İlmi ve Kültürel Araştırmalar Vakfı Alternatif eğitim konferansları devam ediyor. İLKAV konferans salonunda gerçekleştirilen konferansların bu haftaki konuğu Abdulhakim Beyazyüz “İslami Mücadeledeki Durumumuz ve İhtiyaçlarımız ” konulu sunumunu gerçekleştirdi. Abdulhakim Beyazyüz konuşmasına insanlığın kendi kendine zulmetmesi ve yeryüzünü ifsada boğması konusunu ele alarak başladı. Kendisine rehberlik görevi verilmiş olan insanın yeryüzünü ifsada kalkışmasının neden olduğu olumsuz gelişmeler üzerinde durdu. Beyazyüz şöyle dedi: “1965’ lardan sonra ciddi bir İslami kesim oluşmuş ve bunlar dünyaya söyleyeceklerimiz var demişlerdir. Fakat bu yapı bir denenmişlik yaşamadığı için niyetleri iyi olmasına karşı birçok zaaflar içeriyordu. Bu zaaflarla yaşanan süreç içerisinde bir kısım müslüman laik Kemalist sistem içerisinde hareket etti. Bu süreçte bir kısmı bireyselliğe, bir kısmı ise mistisizme yöneldi. Bunun yanında bir kısımda elhamdülillah kendini korumayı ve tevhidi hakikatler doğrultusunda yürümeyi bildi.” dedi.

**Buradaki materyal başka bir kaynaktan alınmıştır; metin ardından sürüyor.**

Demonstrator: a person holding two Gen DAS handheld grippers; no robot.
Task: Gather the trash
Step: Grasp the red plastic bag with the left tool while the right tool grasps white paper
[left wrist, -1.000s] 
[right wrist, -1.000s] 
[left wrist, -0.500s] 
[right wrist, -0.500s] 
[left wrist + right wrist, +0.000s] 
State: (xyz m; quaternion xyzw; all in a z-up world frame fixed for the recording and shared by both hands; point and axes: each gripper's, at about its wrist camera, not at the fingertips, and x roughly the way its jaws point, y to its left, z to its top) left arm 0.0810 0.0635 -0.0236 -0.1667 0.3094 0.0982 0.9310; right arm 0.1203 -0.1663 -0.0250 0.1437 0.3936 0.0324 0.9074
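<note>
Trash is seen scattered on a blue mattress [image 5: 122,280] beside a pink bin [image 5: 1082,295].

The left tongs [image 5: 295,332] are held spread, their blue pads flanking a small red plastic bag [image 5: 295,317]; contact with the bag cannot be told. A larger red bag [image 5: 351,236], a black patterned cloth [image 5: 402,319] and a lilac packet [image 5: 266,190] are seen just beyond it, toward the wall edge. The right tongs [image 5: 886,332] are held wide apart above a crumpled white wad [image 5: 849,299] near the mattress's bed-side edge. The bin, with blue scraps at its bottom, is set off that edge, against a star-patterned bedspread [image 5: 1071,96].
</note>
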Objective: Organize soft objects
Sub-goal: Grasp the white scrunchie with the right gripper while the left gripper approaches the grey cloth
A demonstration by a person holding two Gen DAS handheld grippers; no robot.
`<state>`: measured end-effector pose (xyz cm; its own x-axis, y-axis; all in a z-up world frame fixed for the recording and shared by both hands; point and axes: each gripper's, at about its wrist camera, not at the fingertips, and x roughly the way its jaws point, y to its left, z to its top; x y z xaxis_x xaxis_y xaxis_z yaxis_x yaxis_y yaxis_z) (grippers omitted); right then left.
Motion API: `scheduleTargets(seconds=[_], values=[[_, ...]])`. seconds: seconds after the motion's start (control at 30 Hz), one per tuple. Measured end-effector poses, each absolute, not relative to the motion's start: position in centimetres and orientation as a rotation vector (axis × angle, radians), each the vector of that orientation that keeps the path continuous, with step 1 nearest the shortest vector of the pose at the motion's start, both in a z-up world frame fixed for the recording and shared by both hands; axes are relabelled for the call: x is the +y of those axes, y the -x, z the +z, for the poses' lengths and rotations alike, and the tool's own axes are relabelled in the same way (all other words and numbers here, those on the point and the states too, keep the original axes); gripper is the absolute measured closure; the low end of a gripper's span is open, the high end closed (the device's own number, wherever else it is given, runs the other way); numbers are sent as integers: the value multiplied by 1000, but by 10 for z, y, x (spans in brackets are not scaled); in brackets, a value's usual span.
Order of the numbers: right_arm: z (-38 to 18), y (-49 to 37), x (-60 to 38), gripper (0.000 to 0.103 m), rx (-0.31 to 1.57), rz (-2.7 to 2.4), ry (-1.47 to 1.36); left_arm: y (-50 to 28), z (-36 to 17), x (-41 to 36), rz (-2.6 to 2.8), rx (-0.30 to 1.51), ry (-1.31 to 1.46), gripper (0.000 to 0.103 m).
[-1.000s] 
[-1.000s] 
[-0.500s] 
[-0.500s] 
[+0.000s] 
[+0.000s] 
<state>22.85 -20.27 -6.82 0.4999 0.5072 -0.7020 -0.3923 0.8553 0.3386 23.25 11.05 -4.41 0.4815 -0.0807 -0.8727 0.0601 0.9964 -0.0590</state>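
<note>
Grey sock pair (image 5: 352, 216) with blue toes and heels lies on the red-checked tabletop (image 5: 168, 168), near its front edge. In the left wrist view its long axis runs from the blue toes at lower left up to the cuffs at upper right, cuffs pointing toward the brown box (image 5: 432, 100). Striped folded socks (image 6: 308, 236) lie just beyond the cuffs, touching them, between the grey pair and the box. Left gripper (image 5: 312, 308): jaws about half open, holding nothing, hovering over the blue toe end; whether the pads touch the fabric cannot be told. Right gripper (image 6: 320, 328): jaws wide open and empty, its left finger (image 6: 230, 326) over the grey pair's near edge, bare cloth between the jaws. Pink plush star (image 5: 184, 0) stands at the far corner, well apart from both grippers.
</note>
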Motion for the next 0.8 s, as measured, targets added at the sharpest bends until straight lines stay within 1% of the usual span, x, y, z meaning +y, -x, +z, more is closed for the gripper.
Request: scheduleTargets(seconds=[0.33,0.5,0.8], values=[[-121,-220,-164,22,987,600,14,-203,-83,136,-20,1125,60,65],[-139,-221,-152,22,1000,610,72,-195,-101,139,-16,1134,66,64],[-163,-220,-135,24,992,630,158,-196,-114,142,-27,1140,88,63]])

Beyazyüz, günümüz itibariyle İslami hareket olarak durumumuzu ve varmamız gereken hedefleri belli başlıklar altında ele alarak konuşmasına devam etti. İlk olarak İslami hareketin bilgi yani eğitim boyutuna değinen Beyazyüz şöyle dedi:
“İslami kesimin eğitim boyutunu göz önünde bulundurduğumuzda bunu iki başlık altında değerlendirebiliriz Bunların birincisi, İslami ilimler alanındadır. Bizlerin geleneksel anlayışın olumsuz boyutlarını aşma, Kuran’’a yönelme, Kuran ve siyer birlikteliğini gündemleştirme önemli kazanımlarımızdır. İstenilen anlamda kaynaklarımıza ulaşma ve onlardan faydalanma ve ardından fıkh ederek onlardan halka bir şeyler sunmada ise büyük eksiklimiz vardır. Kuran’ın dilini bilmeden değerlerimizin ürettiği bilgi birikiminden faydalanmak elbette ki mümkün değildir.”
Konuşmada ikinci olarak dünya ve toplum bilgisi üzerinde duruldu ve şöyle denildi: Küresel istikbarın etkisini bugün küçük bir köy dahi hissetmektedir. Böylesine bir ortamda İslami liderliğin kapitalizmi modernizmi ve küresel istikbar sistemini bilememesi düşünülemez. Bu konuda değerlendirmelerden uzak liderliğin “at yarışları” hakkındaki bir soruya at yarışı sünnettir cevabını vermesi durumun vahametini ortaya koymak açısından kayda değer bir örnektir. Hicaz bölgesindeki bazı âlimlerin durumu ve siyasal olaylara yaklaşımı da bu konuda örnek gösterilebilir.
Beyazyüz konuşmasına şöyle devam etti.”Başka bir boyutta ahlaki boyuttur. Elbette ki iş boyutunda İslam’ın öngördüğü bir ahlak vardır. Aynı zamanda fertlerin birbiri ile ilişkileri anlamında da bir ahlak vardır.Bu noktada sınırlı oranda toplumdaki diğer kesimlerden farklı olmamıza karşılık bu alanda net bir düşünsel perspektife ne de bir pratiğe ulaşamadığımızı görmekteyiz.”
b-)İslami bir kimlik ve İslami bir dille kendimizi ifade etmekteki bilinç ve özgüven eksikliğimiz.(Bu durum gerçekleştirdiğimiz şahitliklerin liberal/demokrat ve diğer seküler kesimlerin hanelerine yazılmasına neden oluyor.)